In DTS, you have a green line going from an Execute SQL task to a datasource object. The datasource object, on the other hand is connected with a 10 transformations (black lines) to a datadestination object. In what order do the Execute SQL task and the transformations execute?
There are a ton more, both big and small, many of which are only going to be useful in certain environments. I also stated that there are things that I preferred in 2000. Again, that wasn't the argument. The argument was that 2005 is useless. It's not.
November 6, 2007 at 10:49 am
We don't have a single report that takes longer than 30 seconds to retrieve (typically they're in the 0-2 second range), thanks to some careful marting...
...Once I've gotten the data out of those into various marted tables, everything down the line is a piece of cake.
Come on, David... you just got done complaining about all of the extra terabytes of space it takes for covering indexes, yet you have the room for "careful marting" and all the preprocessing it takes? Go for it...
Also, I think you meant to saying "covering index", not "index", correct? Those are very different beasts in this conversation.
Yeah, David... I meant "covering index"... that's what we've been talking about for the last couple of pages of this thread and that's what I meant by "in the presence of the proper index".
The bottom line here is that the tests were for performance, nothing else... not a test for the shortest code. And the Inner Join in the presence of the "proper covering index" blows the doors off of the OVER method by a factor of 2 or 3 times. There was no previous mention of "careful marting" or anything else. It was a straight up test of which method was the fastest and Serqiy's Inner Join won hands down over OVER.
"Careful marting" is a whole different subject... and guess what? If you use the Inner Join method with a "proper covering index", that'll probably go quicker, as well 😛
--Jeff Moden
Change is inevitable... Change for the better is not.
November 6, 2007 at 11:08 am
Jeff Moden (11/6/2007)
Come on, David... you just got done complaining about all of the extra terabytes of space it takes for covering indexes, yet you have the room for "careful marting" and all the preprocessing it takes? Go for it...[/QUOTE]You think that a covering index would replace our need for marting? Ooookay.

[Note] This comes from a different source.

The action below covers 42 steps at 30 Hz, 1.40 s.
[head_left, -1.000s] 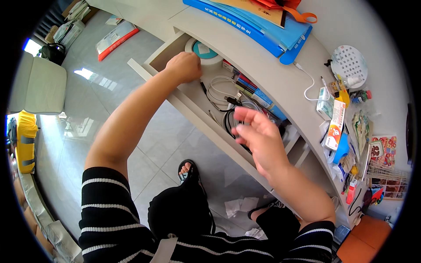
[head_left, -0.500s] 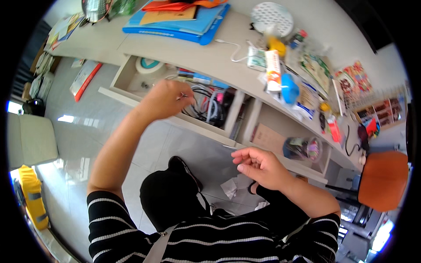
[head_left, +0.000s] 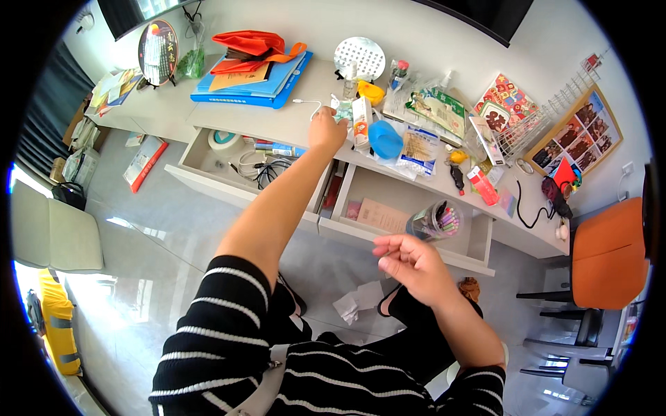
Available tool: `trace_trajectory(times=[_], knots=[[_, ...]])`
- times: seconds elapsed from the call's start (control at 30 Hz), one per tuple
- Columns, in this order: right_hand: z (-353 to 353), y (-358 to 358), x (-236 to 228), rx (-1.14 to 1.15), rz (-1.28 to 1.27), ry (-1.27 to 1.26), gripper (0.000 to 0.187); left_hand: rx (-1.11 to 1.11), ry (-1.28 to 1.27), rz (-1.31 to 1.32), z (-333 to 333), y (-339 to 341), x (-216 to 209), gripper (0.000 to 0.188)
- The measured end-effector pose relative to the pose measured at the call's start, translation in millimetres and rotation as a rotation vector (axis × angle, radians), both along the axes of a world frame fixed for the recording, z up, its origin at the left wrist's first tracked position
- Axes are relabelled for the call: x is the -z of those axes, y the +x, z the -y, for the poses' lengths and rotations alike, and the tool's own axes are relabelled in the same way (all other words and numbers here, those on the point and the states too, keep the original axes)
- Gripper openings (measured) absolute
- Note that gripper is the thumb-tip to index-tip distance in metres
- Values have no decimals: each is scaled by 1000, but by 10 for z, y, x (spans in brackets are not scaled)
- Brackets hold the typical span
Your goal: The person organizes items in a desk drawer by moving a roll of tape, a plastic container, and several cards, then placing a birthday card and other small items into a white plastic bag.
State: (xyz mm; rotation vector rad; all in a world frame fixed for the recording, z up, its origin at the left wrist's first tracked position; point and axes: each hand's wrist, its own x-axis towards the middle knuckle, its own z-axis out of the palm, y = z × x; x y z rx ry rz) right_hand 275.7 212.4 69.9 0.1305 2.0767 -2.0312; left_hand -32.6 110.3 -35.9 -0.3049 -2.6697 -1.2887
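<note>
On smooth desk (head_left: 163,111), nr L fingers (head_left: 338,123): rect. wht/orange carton (head_left: 362,119).

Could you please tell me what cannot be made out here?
In the head view:
Left hand: its back hides whether it grips the green-and-white packet.
Right hand: too small to tell whether it pinches anything.
Left drawer: left forearm covers part of its inside.
Upper-right dark screen: cut off by the top edge.

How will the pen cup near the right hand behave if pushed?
The pen cup may roll or tip, being round-sided. It's probably heavy for its size, given the many pens inside. These stick up, so could spill out.
</note>
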Motion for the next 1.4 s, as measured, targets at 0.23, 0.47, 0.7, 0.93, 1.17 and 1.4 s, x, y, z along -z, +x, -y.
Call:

A typical covering index on our source data would be hundreds of gigabytes, if not terabytes, in size all by itself, so yes, I have room for careful marting, but not covering indexes there. Where we do use covering indexes is when we have marted tables that serve as the source for other marted tables. In those cases, the covering indexes make plenty of sense, as the data we need out of the source is a tiny subset, both vertically and horizontally, of some rather wide and tall tables. If you think a covering index (or twenty) on our original two tables is going to replace the need for the marting tables, you're very sorely mistaken. I'll let you do the math, say an average of 500 million rows per day with 25 months of data. That's why we have marted tables.
"Careful marting" is a whole different subject... and guess what? If you use the Inner Join method with a "proper covering index", that'll probably go quicker, as well 😛
I stated above several times that I often use covering indexes, just not in our reporting environment, as again, it's not needed there.
November 6, 2007 at 11:52 am
That's 381.25 billion records in the table with an insert rate of 5800 records per second.
N 56°04'39.16"
E 12°55'05.25"
November 6, 2007 at 12:52 pm
David McFarland (11/6/2007)
Sergiy (11/5/2007)
David, what did you prove?[/QUOTE]That you were wrong. No big deal, as I've done it before, and I'll do it again (based on your "maths" skills, probably sooner rather than later).
In you dreams, poor boy.
In real life everybody can see what did you prove, but I not gonna mention it because you gonna scream again: "Mama, this bad uncle said bad word about me!" 😀
And if you mentioned math I will remind you about your shameful flight when you've proven yourself id... (oops, almost did it) talking about real weigh of a thing when scales show 0.00 kg.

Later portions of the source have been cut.